BtgZI- Cuts 10bp away from recognition site. Can be used to jump over BsaI. Extremely common in E coli genome

AarI/ (BfuAI, BspMI) – AarI is a 7bp cutter and includes BfuAI and BspMI. AarI is also extremely expensive, so avoiding this enzyme in modular cloning reactions is advisable

SapI – 7bp cutter. Cuts for overhang of only 3bp. Used in the Electra cloning system



LCR compatibility

The ligase cycling reaction, or LCR, was a protocol developed for in vitro DNA synthesis, but was adapted for in vitro DNA recombination. The ‘landmark’ paper goes into deep optimization of the procedure. Their method is rather complicated, and so there is a simpler, albeit less efficient, method as well.

LCR combines DNA in a modular fashion using overlapping primer(s) and phosphorylated PCR product(s). A simplified view is shown below.

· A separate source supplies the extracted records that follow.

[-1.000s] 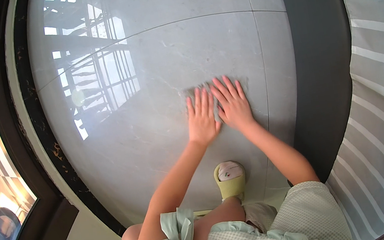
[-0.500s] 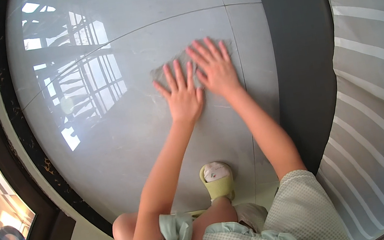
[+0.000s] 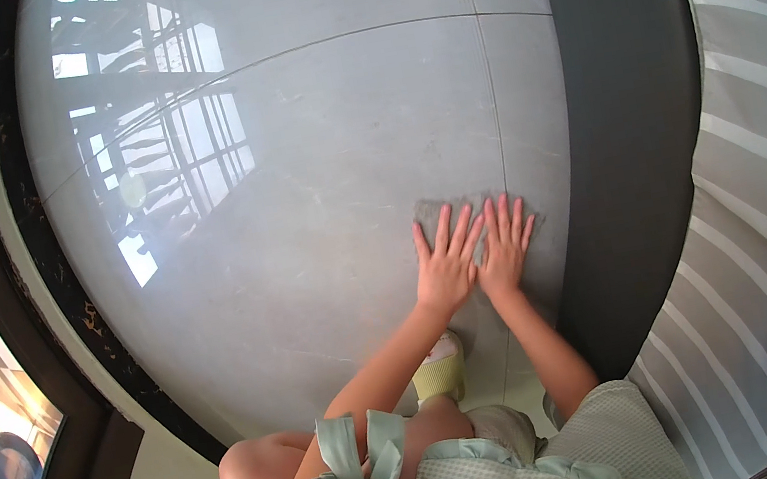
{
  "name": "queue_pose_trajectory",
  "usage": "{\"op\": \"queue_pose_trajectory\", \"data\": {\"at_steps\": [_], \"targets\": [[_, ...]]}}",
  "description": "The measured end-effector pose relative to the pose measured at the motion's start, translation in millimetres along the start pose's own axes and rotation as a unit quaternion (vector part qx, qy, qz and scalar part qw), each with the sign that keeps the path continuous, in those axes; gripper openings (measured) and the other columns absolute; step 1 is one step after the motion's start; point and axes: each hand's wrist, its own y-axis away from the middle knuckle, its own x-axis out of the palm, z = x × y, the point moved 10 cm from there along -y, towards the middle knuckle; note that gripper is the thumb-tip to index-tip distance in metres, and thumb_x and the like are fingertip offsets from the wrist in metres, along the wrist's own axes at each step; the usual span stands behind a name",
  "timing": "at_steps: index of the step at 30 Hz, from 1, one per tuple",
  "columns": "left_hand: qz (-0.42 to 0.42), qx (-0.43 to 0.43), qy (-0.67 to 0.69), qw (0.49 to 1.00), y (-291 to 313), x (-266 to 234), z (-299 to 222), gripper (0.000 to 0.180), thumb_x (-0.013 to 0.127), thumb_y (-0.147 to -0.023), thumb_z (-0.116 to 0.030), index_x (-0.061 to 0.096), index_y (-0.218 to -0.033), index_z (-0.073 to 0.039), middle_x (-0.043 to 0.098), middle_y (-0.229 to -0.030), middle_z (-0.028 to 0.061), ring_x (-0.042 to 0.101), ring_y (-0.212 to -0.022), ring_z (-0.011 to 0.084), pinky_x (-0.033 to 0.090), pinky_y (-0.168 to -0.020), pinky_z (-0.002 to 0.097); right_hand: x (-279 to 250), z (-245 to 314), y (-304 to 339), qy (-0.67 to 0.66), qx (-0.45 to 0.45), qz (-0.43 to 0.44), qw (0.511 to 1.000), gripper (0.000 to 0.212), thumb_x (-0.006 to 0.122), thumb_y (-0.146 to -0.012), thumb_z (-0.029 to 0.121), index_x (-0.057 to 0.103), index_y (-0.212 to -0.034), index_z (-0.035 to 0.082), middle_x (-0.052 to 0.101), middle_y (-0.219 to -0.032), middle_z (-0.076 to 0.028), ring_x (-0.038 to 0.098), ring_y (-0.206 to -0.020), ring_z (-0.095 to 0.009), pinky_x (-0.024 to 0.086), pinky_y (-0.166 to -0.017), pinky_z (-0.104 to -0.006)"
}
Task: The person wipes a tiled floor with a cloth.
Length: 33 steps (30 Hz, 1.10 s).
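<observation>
Both my hands press flat on a thin grey cloth [image 3: 426, 210] spread on the glossy grey tile floor [image 3: 314, 129]. My left hand [image 3: 448, 264] lies on the cloth's left part, its fingers spread and pointing away from me. Close beside it on the right, my right hand [image 3: 503, 250] rests with fingers stretched out over the cloth. Most of the cloth is hidden under the palms; its edges show past the fingertips. Neither hand grips anything.
Along the right runs a dark grey bed base or panel [image 3: 629, 97], with a grey-and-white striped cover [image 3: 764, 206] beyond it. A black border strip [image 3: 74, 301] and dark frame stand at left. My foot in a yellow-green slipper [image 3: 440, 377] is just below my hands.
My two hands and the cloth have slid toward me and to the right across the floor. The hands are closer together, and my left forearm now crosses over part of the slipper.
</observation>
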Motion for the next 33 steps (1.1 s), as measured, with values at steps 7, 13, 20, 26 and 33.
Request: {"op": "queue_pose_trajectory", "data": {"at_steps": [7, 13, 20, 26, 33], "targets": [[-0.032, 0.037, 0.06, 0.997, -14, -32, 49, 0.069, 0.048, -0.087, -0.029, 0.026, -0.148, -0.005, 0.023, -0.155, 0.0102, 0.018, -0.144, 0.0266, 0.014, -0.117, 0.0441, -9, 53, -62, 0.012, -0.117, 0.017, 0.993, 0.057, 0.048, -0.089, 0.022, 0.037, -0.145, 0.016, 0.029, -0.153, -0.007, 0.022, -0.142, -0.033, 0.011, -0.114, -0.0554], [-0.135, -0.064, 0.003, 0.989, -31, -108, 155, 0.067, 0.044, -0.087, -0.024, 0.024, -0.148, -0.003, 0.023, -0.154, 0.0134, 0.018, -0.144, 0.0278, 0.014, -0.117, 0.0451, -8, 169, -129, -0.007, -0.138, -0.071, 0.988, 0.054, 0.045, -0.093, 0.026, 0.035, -0.146, 0.019, 0.03, -0.153, -0.004, 0.024, -0.141, -0.031, 0.014, -0.114, -0.0543], [-0.203, -0.405, 0.104, 0.885, 208, -20, 197, 0.068, 0.041, -0.086, -0.019, 0.021, -0.147, 0.003, 0.018, -0.154, 0.0207, 0.011, -0.145, 0.0364, 0.008, -0.116, 0.0521, 71, 300, 54, -0.033, -0.426, 0.119, 0.896, 0.055, 0.045, -0.093, 0.027, 0.035, -0.146, 0.02, 0.03, -0.153, -0.001, 0.024, -0.142, -0.023, 0.016, -0.115, -0.0504], [-0.198, -0.51, 0.116, 0.829, 318, 51, 164, 0.071, 0.043, -0.084, -0.021, 0.022, -0.146, 0.005, 0.019, -0.154, 0.022, 0.012, -0.144, 0.0391, 0.009, -0.115, 0.0535, 89, 314, 171, -0.019, -0.583, 0.159, 0.796, 0.058, 0.05, -0.089, 0.027, 0.037, -0.145, 0.02, 0.032, -0.152, 0.0, 0.026, -0.141, -0.021, 0.017, -0.115, -0.0484], [-0.206, -0.394, 0.093, 0.891, 256, -33, 232, 0.071, 0.048, -0.084, -0.021, 0.023, -0.147, 0.002, 0.021, -0.153, 0.0202, 0.015, -0.143, 0.0364, 0.013, -0.115, 0.0529, 77, 371, 64, -0.054, -0.544, 0.13, 0.827, 0.058, 0.051, -0.088, 0.023, 0.037, -0.145, 0.02, 0.035, -0.15, -0.001, 0.027, -0.14, -0.023, 0.018, -0.115, -0.0502]]}}
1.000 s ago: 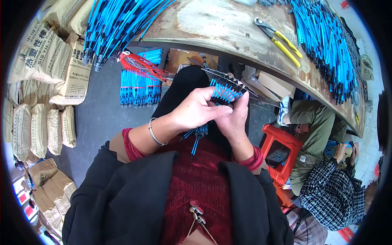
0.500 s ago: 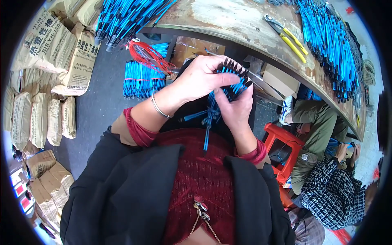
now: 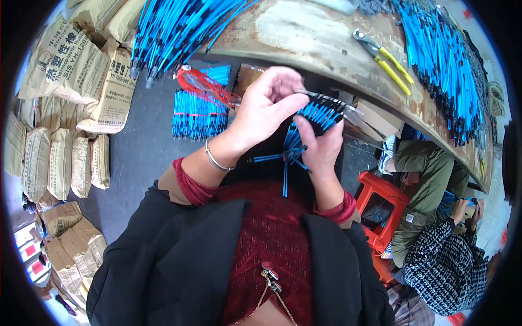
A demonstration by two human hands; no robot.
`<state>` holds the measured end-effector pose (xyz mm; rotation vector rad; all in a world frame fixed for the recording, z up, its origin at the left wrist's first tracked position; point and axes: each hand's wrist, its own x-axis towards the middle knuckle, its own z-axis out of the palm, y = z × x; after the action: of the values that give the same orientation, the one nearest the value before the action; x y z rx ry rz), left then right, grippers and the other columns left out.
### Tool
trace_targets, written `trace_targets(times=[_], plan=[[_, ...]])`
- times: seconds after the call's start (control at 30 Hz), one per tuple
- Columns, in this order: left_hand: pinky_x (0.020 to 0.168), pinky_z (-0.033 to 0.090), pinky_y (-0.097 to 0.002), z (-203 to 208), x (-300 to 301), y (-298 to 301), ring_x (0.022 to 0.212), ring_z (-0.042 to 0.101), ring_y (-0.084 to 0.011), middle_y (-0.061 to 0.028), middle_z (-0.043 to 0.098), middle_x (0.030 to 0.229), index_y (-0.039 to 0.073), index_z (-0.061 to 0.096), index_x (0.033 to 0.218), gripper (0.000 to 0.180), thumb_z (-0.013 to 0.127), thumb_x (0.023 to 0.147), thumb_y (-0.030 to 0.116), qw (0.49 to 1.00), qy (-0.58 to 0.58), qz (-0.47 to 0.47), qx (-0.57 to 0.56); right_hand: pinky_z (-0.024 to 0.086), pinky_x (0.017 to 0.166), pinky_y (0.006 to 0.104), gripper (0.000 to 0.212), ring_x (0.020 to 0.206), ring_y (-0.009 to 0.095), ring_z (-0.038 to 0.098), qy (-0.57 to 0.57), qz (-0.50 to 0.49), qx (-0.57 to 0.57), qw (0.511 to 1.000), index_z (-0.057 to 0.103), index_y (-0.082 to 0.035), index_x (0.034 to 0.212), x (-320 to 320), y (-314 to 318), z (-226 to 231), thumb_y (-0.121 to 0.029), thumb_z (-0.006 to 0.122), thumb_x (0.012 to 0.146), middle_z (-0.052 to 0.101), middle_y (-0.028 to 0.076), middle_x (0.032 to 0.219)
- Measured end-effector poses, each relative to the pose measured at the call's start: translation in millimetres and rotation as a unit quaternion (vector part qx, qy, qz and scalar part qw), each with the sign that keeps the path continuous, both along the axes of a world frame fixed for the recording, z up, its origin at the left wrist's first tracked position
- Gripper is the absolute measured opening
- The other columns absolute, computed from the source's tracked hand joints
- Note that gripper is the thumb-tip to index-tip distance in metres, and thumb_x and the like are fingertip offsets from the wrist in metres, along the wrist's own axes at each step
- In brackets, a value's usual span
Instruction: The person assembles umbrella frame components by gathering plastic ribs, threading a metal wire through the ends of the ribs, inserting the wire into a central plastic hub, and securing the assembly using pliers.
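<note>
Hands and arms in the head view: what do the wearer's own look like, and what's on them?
The left hand and right hand are bare, without gloves. A slim silver-coloured bangle circles the left wrist. Each forearm shows a dark-red, velvety-looking cuff coming out of a black jacket sleeve that ends in a tan band.

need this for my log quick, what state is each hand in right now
Left hand: fingers partly curled, thumb by the blue-and-black bundle; whether it grips cannot be told.
Right hand: closed, holding that bundle.
</note>
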<state>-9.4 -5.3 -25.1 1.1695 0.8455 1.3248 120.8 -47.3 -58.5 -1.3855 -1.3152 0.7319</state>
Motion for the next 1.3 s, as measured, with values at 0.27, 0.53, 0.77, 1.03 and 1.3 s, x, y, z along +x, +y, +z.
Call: trace_targets(times=[0.27, 0.53, 0.77, 1.03, 1.3], plan=[[0.067, 0.045, -0.0234, -4, -7, 9, 0.069, 0.054, -0.009, -0.0046, 0.058, 0.078, 0.002, 0.054, 0.086, 0.004, 0.053, 0.087, 0.005, 0.992, 0.098, -0.029, 0.072, 0.049, 0.07, 0.0299, 0.037, 0.079, 0.019, 0.065, 0.024, 0.001, 0.009, 1.0, 0.051, 0.0, 0.103, -2, 2, -1, -0.014, 0.071, 0.075, 0.065, 0.011, 0.087], [0.069, 0.046, -0.025, 103, -36, 71, 0.079, 0.053, -0.0107, -0.005, 0.055, 0.096, 0.003, 0.051, 0.107, 0.031, 0.063, 0.079, 0.007, 0.936, 0.328, -0.083, 0.101, 0.05, 0.061, 0.032, 0.036, 0.069, 0.024, 0.066, 0.03, 0.017, -0.001, 0.999, 0.049, 0.002, 0.098, 10, 11, -15, -0.014, 0.072, 0.075, 0.065, 0.012, 0.076], [0.084, 0.046, -0.034, 139, 47, 289, 0.098, 0.057, -0.0246, -0.0109, 0.057, 0.109, 0.004, 0.051, 0.113, 0.04, 0.064, 0.078, 0.018, 0.726, 0.603, 0.078, 0.321, 0.05, 0.055, 0.0315, 0.043, 0.063, 0.025, 0.066, 0.054, 0.039, 0.033, 0.997, 0.046, 0.005, 0.103, 22, 29, -21, -0.013, 0.073, 0.075, 0.064, 0.014, 0.072], [0.084, 0.044, -0.0397, 64, 80, 366, 0.098, 0.055, -0.0289, -0.0101, 0.063, 0.092, 0.007, 0.057, 0.106, 0.036, 0.064, 0.071, 0.013, 0.444, 0.83, 0.018, 0.337, 0.051, 0.056, 0.0305, 0.044, 0.064, 0.024, 0.066, 0.105, 0.025, 0.008, 0.994, 0.046, 0.005, 0.103, 40, 32, -31, -0.01, 0.074, 0.073, 0.064, 0.014, 0.073], [0.066, 0.046, -0.0249, 96, 54, 243, 0.071, 0.056, -0.0148, -0.006, 0.057, 0.084, 0.003, 0.046, 0.125, 0.049, 0.052, 0.077, -0.004, 0.973, 0.209, 0.021, 0.098, 0.051, 0.058, 0.031, 0.042, 0.066, 0.025, 0.066, 0.097, 0.04, 0.018, 0.994, 0.046, 0.005, 0.103, 31, 32, -21, -0.009, 0.073, 0.075, 0.064, 0.014, 0.074]])
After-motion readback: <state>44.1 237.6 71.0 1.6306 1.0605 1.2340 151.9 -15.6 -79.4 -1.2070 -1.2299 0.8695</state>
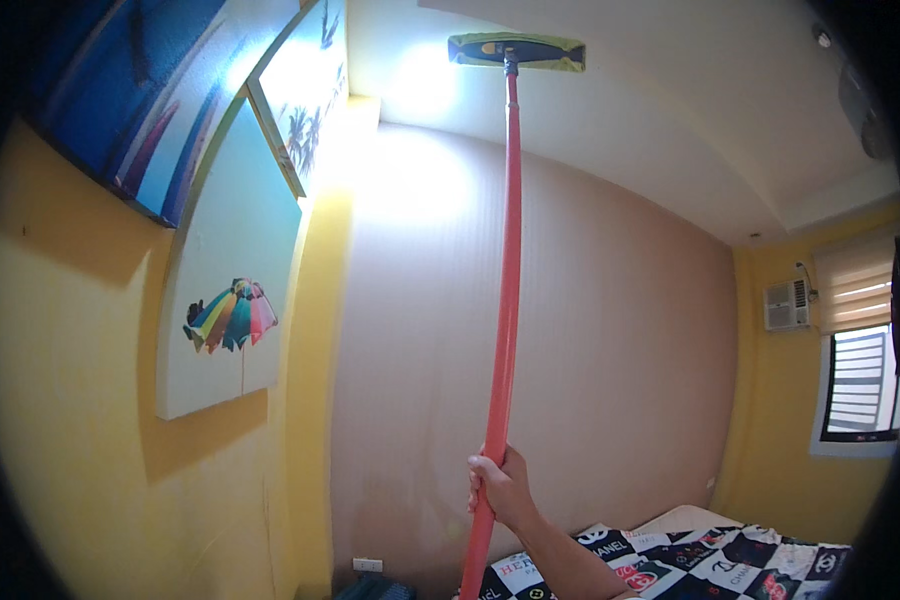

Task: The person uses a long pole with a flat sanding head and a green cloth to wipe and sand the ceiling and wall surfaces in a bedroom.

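My right hand (502,487) is wrapped around the red pole (508,300) of a flat mop, with the forearm coming in from the lower right. The pole rises nearly upright through the middle of the view, and its lower end runs out of the bottom edge. At the top, the mop head (480,48) is a dark plate with a yellow-green cloth pad around it. It is held up at the white ceiling (650,110); whether the pad touches the ceiling I cannot tell. My left hand is out of view.
Canvas pictures, one with a colourful umbrella (232,318), hang on the yellow left wall (80,330). Below right is a bed with a black-and-white patterned cover (690,565). An air conditioner (787,305) and a window (860,380) are at the far right. A wall outlet (367,565) sits low.
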Demonstrator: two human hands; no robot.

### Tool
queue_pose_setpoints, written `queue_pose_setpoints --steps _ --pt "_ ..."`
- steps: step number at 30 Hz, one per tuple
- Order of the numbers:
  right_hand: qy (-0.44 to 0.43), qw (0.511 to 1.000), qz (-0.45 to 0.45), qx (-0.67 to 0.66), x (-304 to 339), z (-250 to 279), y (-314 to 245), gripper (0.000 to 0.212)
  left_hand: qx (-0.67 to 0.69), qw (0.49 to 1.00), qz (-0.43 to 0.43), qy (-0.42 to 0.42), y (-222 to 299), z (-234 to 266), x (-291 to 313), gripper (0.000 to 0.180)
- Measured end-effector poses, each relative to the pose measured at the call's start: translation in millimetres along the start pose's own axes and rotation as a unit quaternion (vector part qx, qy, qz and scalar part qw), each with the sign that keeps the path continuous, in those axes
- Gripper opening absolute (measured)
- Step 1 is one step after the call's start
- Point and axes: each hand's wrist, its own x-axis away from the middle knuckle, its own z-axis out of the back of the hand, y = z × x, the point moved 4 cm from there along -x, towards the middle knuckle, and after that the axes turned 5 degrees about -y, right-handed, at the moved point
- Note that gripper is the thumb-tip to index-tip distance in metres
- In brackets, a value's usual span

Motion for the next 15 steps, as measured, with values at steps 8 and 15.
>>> queue_pose_setpoints --steps 8,15 --pt "-0.153 0.939 -0.056 -0.304 40 16 34 0.017 0.228 0.892 0.227 -0.316 -11 -13 42 0.055" --pt "0.011 0.974 -0.083 -0.211 36 33 61 0.039 0.069 0.996 0.044 -0.026 -25 -20 53 0.027"
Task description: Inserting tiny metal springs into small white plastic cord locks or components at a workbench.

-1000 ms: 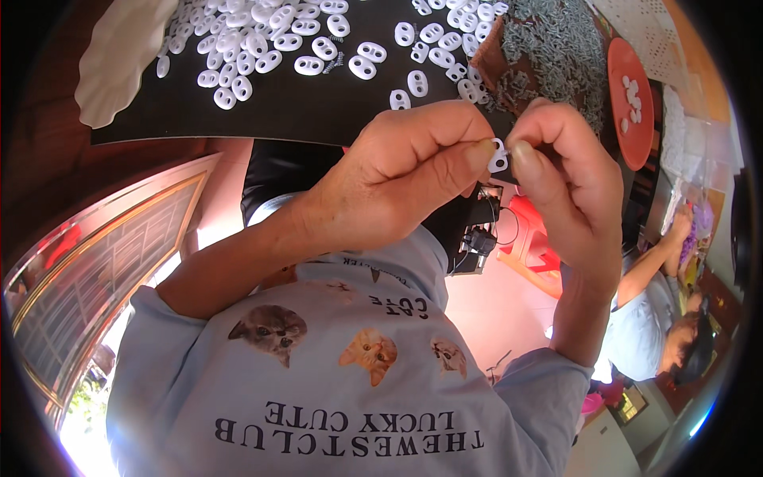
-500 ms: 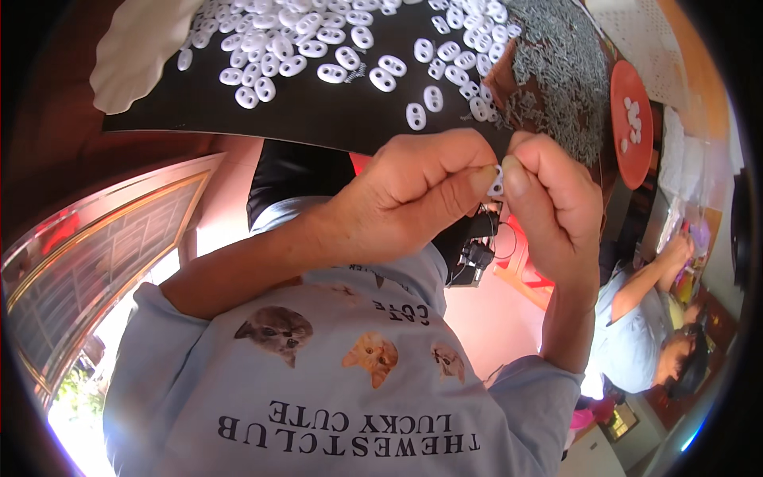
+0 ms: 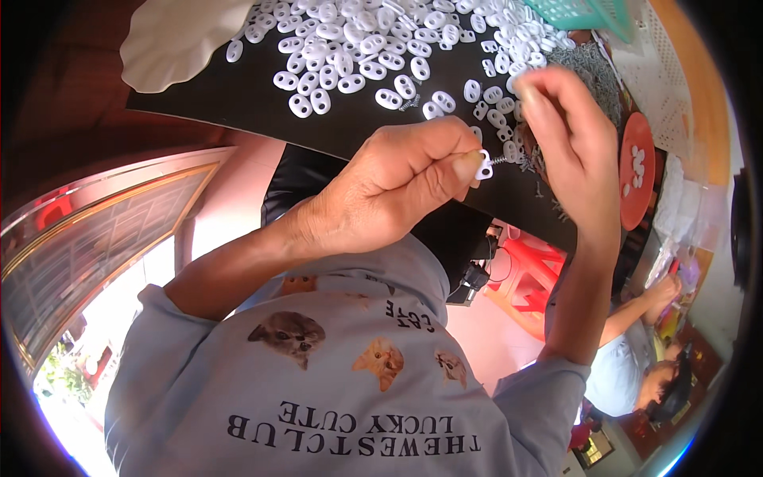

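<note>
Pinched between the thumb and forefinger of my left hand (image 3: 405, 183) is a small white two-hole plastic cord lock piece (image 3: 484, 165). A thin metal spring (image 3: 498, 160) sticks out of its right side. My right hand (image 3: 572, 139) is apart from it, over the right part of the table, with its fingers loosely bent and nothing visible in them. Its fingertips, slightly blurred, are close to the loose white pieces. Many similar white oval pieces (image 3: 342, 48) lie heaped on the dark table (image 3: 238, 99). Behind my right hand lies a pile of grey metal springs (image 3: 592, 71).
A white wavy-edged dish (image 3: 171, 48) sits at the far left. On the right is a red plate (image 3: 636, 187) with some white bits, and a green basket (image 3: 600, 20) stands at the back. A red stool (image 3: 528, 274) is below the table. Another person (image 3: 636, 358) works at the right.
My right hand has let go of the white piece and moved up and right toward the piles. My left hand keeps the piece, whose spring now shows. The view has shifted, revealing the green basket.
</note>
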Demonstrator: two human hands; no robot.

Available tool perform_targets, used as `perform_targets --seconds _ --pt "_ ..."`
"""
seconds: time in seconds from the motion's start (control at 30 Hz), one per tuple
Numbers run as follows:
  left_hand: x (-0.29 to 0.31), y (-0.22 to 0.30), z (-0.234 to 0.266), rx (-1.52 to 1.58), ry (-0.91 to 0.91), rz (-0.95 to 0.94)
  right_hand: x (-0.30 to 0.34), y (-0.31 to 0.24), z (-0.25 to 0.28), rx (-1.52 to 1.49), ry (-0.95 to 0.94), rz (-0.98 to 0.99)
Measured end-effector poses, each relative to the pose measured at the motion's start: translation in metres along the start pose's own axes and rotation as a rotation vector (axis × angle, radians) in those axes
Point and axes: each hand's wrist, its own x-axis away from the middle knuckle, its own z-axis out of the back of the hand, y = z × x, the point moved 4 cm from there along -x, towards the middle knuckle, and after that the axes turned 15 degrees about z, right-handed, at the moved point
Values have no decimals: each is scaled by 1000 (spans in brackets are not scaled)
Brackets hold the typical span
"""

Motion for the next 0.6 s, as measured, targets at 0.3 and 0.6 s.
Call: perform_targets --seconds 0.3,0.6 --pt "-6 -3 12 55 11 107 -67 34 -32 591 -297 -31" --pt "-10 -2 16 -12 3 1 -51 50 -8 527 -236 132"
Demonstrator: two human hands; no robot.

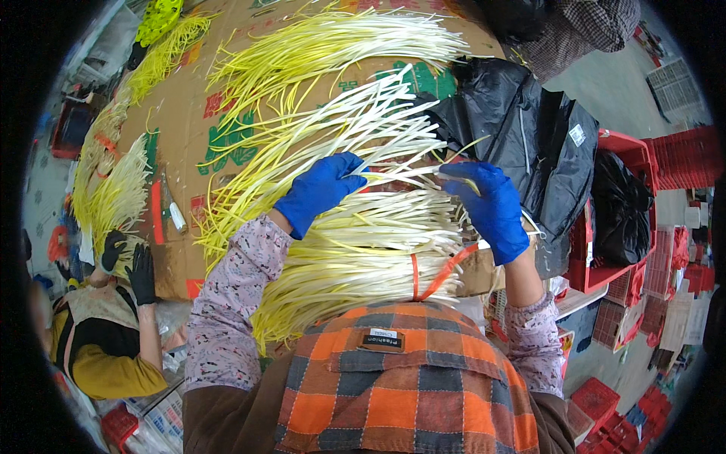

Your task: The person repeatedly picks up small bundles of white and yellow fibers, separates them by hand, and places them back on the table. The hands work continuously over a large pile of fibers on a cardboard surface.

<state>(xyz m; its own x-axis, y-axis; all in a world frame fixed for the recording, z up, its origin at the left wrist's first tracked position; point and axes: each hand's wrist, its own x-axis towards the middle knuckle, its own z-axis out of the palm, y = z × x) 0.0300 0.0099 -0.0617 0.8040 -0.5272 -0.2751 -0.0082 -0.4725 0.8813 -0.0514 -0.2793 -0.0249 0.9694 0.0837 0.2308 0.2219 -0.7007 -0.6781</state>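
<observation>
Long yellow-and-white vegetable stalks, which look like garlic chives [368,122], lie spread over flattened cardboard [187,113]. My left hand [323,190], in a blue glove, pinches a stalk or a few near their white ends. My right hand [490,204], also blue-gloved, is just right of the white ends, its thumb and fingers close about a thin stalk. Below both hands, nearest my body, lie thick rows of stalks [363,278], with an orange-red tape [448,272] across their white ends. Another loose pile [363,42] lies at the far side.
Black plastic bags [510,113] cover the table's right corner, beside a red crate [618,267] holding another black bag. A white-handled knife [177,218] lies left. A co-worker in black gloves [142,275] handles stalks at the left edge. Another person's checked clothing [590,28] shows at top right.
</observation>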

Primer sequences called SOCs (Scaffold Oligonucleotide Connectors) are designed to have 20bp of overlap to both DNA ends which are desired to be connected. The user then adds the DNA and SOCs together and runs a thermocycling reaction. All the DNA deanneals. Once temperatures are lowered, the primers bind both ends and bring them together. Taq ligase then ligates the 2 fragments together.

LCR-diagram_1 MapThis reaction is advantageous to gibson in that it has high efficiency for a larger number of fragments. In addition, the method is modular, with only new SOCs having to be bought for each new assembly. However, there are some drawbacks. As size increases, efficiency of the LCR reaction decreases. LCR also always requires a PCR reaction, and for simple 1 part cloning, takes 2 more primers than does SLiCE. It also can not effectively be done in a modular fashion because there are no type IIS restriction enzymes that are blunt cutters and have an over 6bp recognition sequence.

KG_Bricks offer compatibility with LCR with all base vectors having EcoRV sites between the Type IIS defined sites and BioBrick prefix and suffix ends. EcoRV can be used to create large amounts of vector with blunt phosphoylated ends, perfect for LCR cloning.